ПОЕЗДКА ЗА МАМОЙ
- Таня, ну что ты улыбаешься, я ведь жду!
Сидим с Толей в Переделкино напротив друг друга на террасе, за деревянным столом, перед ним лист бумаги, хочет записать кое-что для рассказа «Начальник поезда».
- Смешно вспоминать себя четырнадцатилетней, потому и улыбаюсь…
Лицо бледное, ноги толстые да еще ярко-розовые чулки - выдали в школе по ордеру две пары, других нет. Бумазейная коричневая юбка, тоже по ордеру, на размер меньше, чем надо, еле втискиваюсь в нее, прямой пробор всегда уродовал, косы… Причесалась бы по-другому, но нельзя: школа женская, строгая, никаких распущенных волос! Директриса стоит в дверях, поднимаемся по лестнице, протягиваем руки ладонями вниз, смотрит - нет ли лака на ногтях… Зубы металлические, глаза рыбьи, бесцветные, боимся ее как огня.

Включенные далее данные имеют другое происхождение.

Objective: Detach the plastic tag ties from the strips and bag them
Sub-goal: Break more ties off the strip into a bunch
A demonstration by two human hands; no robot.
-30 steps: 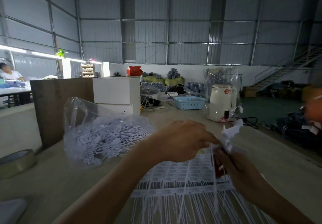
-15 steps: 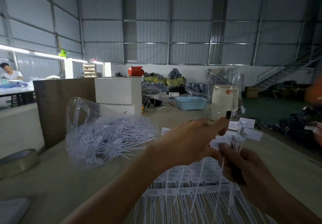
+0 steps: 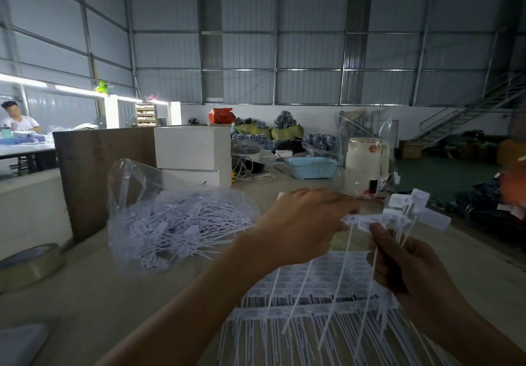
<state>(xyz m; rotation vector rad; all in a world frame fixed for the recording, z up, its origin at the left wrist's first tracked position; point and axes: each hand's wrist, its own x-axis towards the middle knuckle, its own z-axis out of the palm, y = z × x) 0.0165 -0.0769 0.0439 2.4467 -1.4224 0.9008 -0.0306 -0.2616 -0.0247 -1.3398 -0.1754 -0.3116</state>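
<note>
Behind the table (image 3: 85,294) is a big metal hall with boxes (image 3: 193,152), a blue basket (image 3: 311,167) and a white kettle (image 3: 364,163). On the table lie the strips (image 3: 307,294) of ties that are not detached, near the person, so they are easy to reach. The right hand (image 3: 410,269) is closed around a bundle of loose ties (image 3: 398,220), with the heads up and the tails hanging down; I think it collects them there so that many go into the bag at one time. The left hand (image 3: 301,223) pinches one tie head at the top of the bundle, probably to add it or to put it straight. The bag (image 3: 176,217) lies open on the left, already holding many ties, near enough for dropping the bundle.
</note>
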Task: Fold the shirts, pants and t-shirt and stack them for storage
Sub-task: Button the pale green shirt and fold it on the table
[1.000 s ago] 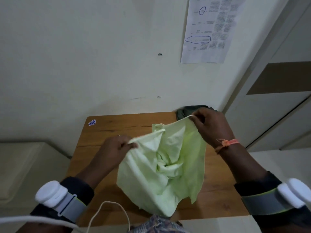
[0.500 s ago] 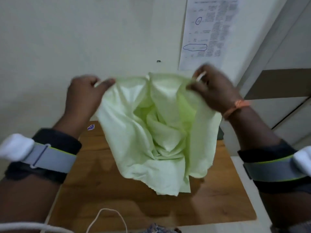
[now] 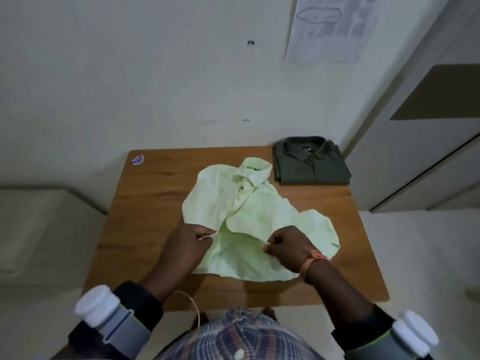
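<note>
A pale green shirt [image 3: 249,214] lies rumpled on the wooden table [image 3: 145,203], collar toward the far edge and front facing up. My left hand [image 3: 188,241] pinches its near left hem edge. My right hand [image 3: 288,246] pinches the near right hem edge, an orange thread around that wrist. A dark green shirt [image 3: 311,162] sits folded, collar up, at the table's far right corner.
A small blue sticker [image 3: 138,160] marks the table's far left corner. A white wall with a printed sheet [image 3: 330,27] stands behind the table. A grey cabinet [image 3: 428,126] is on the right, a beige ledge [image 3: 39,229] on the left.
Half a second ago both hands held the pale green shirt up in the air in front of the wall. Now the shirt lies spread on the table and the hands are low at its near edge.
</note>
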The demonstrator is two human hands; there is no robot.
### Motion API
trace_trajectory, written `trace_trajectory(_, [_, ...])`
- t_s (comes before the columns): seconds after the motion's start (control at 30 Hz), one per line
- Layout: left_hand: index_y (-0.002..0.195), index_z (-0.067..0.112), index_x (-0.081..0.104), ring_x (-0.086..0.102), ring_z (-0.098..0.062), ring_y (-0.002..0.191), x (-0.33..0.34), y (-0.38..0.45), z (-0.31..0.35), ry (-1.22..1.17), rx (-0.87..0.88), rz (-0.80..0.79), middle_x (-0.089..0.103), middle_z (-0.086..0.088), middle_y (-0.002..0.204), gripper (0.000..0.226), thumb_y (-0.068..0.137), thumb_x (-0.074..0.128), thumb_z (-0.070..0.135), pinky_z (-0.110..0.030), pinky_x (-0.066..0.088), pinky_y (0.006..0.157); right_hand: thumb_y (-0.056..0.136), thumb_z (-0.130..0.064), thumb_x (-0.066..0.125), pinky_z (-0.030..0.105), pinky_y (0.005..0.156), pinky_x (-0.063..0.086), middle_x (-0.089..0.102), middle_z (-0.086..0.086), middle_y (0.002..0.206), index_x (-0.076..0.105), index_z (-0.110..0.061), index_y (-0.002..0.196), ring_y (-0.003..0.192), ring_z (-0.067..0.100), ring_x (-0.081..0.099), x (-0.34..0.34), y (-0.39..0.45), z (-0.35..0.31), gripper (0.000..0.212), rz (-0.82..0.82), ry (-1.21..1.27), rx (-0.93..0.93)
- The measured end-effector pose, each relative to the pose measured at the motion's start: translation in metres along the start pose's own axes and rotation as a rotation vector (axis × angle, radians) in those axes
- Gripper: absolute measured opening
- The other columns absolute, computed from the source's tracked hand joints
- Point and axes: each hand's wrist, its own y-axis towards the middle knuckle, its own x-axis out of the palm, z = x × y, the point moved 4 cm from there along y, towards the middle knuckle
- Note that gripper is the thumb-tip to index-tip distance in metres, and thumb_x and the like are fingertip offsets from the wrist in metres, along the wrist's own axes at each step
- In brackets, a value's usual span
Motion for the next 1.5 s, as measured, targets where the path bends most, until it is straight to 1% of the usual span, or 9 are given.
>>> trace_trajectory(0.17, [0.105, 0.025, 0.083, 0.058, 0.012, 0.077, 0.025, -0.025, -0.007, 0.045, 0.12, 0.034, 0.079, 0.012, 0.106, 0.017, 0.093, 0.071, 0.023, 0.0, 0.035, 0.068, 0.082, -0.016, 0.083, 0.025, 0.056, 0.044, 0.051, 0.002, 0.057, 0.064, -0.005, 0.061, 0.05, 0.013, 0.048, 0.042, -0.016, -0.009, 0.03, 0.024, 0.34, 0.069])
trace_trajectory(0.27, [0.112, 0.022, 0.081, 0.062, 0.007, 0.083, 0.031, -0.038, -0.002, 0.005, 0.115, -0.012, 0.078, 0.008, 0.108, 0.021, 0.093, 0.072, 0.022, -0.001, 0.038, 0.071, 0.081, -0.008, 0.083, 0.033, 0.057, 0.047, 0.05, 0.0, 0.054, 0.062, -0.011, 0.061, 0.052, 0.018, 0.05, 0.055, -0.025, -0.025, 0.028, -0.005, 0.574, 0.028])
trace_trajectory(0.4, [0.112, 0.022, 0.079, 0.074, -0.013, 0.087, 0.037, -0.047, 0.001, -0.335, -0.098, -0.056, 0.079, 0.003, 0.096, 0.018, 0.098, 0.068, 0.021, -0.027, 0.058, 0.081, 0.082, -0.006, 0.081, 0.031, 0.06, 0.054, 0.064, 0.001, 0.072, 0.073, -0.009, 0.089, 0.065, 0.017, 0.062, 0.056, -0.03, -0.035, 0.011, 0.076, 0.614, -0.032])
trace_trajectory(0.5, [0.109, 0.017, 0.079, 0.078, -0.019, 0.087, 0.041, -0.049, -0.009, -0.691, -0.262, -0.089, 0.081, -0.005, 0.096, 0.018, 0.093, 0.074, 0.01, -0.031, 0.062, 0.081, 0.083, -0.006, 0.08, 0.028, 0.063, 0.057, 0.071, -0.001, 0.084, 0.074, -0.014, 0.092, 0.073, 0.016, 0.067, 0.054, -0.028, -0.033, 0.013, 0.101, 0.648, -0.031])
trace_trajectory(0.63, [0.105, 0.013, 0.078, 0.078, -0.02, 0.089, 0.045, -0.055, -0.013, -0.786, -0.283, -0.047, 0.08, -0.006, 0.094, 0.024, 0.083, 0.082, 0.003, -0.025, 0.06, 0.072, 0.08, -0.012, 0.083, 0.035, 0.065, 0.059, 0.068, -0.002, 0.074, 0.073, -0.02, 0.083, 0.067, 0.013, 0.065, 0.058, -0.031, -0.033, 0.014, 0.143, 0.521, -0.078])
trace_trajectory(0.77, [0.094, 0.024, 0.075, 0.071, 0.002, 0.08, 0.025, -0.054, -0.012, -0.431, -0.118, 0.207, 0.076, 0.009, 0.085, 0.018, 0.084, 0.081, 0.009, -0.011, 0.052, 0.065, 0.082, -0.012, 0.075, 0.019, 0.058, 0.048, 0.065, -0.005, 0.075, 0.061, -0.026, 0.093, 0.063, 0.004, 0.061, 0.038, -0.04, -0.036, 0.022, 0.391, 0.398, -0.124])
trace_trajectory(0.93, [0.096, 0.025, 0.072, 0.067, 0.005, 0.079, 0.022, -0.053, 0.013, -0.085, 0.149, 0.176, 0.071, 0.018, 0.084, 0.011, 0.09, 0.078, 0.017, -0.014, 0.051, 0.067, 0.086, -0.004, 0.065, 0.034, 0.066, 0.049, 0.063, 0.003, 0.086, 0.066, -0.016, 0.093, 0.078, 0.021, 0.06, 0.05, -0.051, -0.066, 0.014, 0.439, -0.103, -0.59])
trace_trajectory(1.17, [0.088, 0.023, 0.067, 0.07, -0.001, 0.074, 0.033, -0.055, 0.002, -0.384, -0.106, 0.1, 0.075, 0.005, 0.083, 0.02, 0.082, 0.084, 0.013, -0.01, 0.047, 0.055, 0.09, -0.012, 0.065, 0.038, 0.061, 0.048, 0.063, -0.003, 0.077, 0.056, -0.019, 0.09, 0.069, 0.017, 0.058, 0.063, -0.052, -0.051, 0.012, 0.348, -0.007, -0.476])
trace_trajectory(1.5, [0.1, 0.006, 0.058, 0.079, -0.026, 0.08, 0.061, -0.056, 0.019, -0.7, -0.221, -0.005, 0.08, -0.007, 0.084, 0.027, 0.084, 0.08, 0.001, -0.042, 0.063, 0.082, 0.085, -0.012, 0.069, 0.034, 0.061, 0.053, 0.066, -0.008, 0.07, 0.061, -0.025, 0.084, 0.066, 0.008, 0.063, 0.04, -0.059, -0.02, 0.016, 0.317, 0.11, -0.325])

Двойка в четверти по дисциплине - читала на уроке Золя. Моя подруга, Оля Шостак, слишком поздно толкнула локтем, учительница по истории подошла, схватила у меня с колен книгу, перевернула страницу: «Нана». - «Вот, оказывается, чем интересуются наши девочки! Жизнью проституток!»
Урок по военному делу. Фамилия военрука - Капустин. «На первый-второй рассчитайсь!» Маршируем по улице, у каждой через плечо холщовая сумка с противогазом. «Противогазы надеть!» Начинаем хохотать, натягивая их. «Смешки прекратить!»
- Толя, - говорю, - а я видела, как по Садовой гнали пленных немцев. Жалкие, понурые. Толпа на тротуаре. Не было к ним ненависти, вот что удивляло. У кого что есть в руках, то им и кидали. Пачки папирос, лепешки, куски хлеба. У меня ничего не было, а то тоже бы кинула. Но мне тогда уже шестнадцать лет исполнилось.
- Танюша, ты очень разбрасываешься, давай по порядку. У кого ты живешь, что за дом, квартира, в каком классе учишься?
- В восьмом. Живу у тети Дины. Дом старинный, с кариатидами, наискосок метро «Красные Ворота». Квартира коммунальная, но дружная, никаких скандалов. У нас комната метров тридцать - тридцать пять, с балконом. Весной и осенью протекает потолок, ставим тазы, корыто, кастрюли… Тетя Дина, я тебе уже рассказывала, взяла меня на следующее утро, как арестовали маму. Так что я соседей помнила еще с довоенных времен.
Направо от нас жил врач Макаревич. Длинный, рыжий, в очках. До войны распевал по утрам арии из опер, чаще всего из «Князя Игоря»: «О дайте, дайте мне свободу…» Обожал жену Эмму и четырехлетнюю дочку Валечку. Каждое утро она выходила в коридор посмотреть, как мы идем в школу. «Здравствуй, Валечка», - гладила я ее на бегу по голове. Рыженькая, в отца, один глаз косит, круглые очочки на носу. «Здравствуйте». Понимала разницу, называла на «вы». В мае 41-го года Макаревич проводил жену и дочь к родственникам в Киев. Обе погибли в Бабьем Яру. Макаревич вернулся с фронта, через какое-то время женился второй раз, но никогда больше не пел по утрам.